--- Brief ---
Print out the data that follows exactly, character for character, apart from the pictures.

--- Dataset extract ---
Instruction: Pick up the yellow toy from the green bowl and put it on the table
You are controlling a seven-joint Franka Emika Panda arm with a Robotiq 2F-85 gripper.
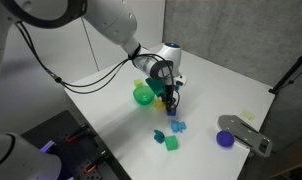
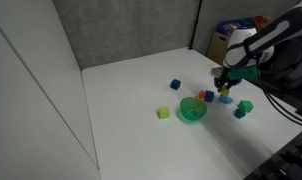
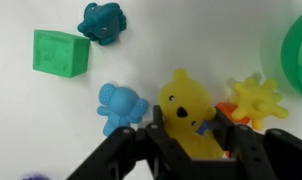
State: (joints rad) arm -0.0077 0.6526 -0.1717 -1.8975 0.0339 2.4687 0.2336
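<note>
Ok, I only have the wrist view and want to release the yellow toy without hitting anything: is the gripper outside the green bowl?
Observer: Yes. In both exterior views the gripper hangs beside the green bowl, outside its rim, over the table.
Operator: How high is it?
Observer: Low. The fingertips look close to the tabletop, though I cannot tell whether the yellow toy touches it.
Operator: Anything outside my frame?
Observer: A purple ball lies well away from the gripper, next to a grey object.
</note>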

--- Result of the exercise ---
Instruction: Pick up the yellow toy from the green bowl and put it on the table
You are controlling a seven-joint Franka Emika Panda arm with a Robotiq 2F-85 gripper.
State: (joints rad) arm -0.0077 0.6526 -0.1717 -1.8975 0.0339 2.4687 0.2336
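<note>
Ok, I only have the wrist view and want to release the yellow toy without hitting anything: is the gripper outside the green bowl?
Observer: Yes. In both exterior views the gripper hangs beside the green bowl, outside its rim, over the table.
Operator: How high is it?
Observer: Low. The fingertips look close to the tabletop, though I cannot tell whether the yellow toy touches it.
Operator: Anything outside my frame?
Observer: A purple ball lies well away from the gripper, next to a grey object.
</note>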

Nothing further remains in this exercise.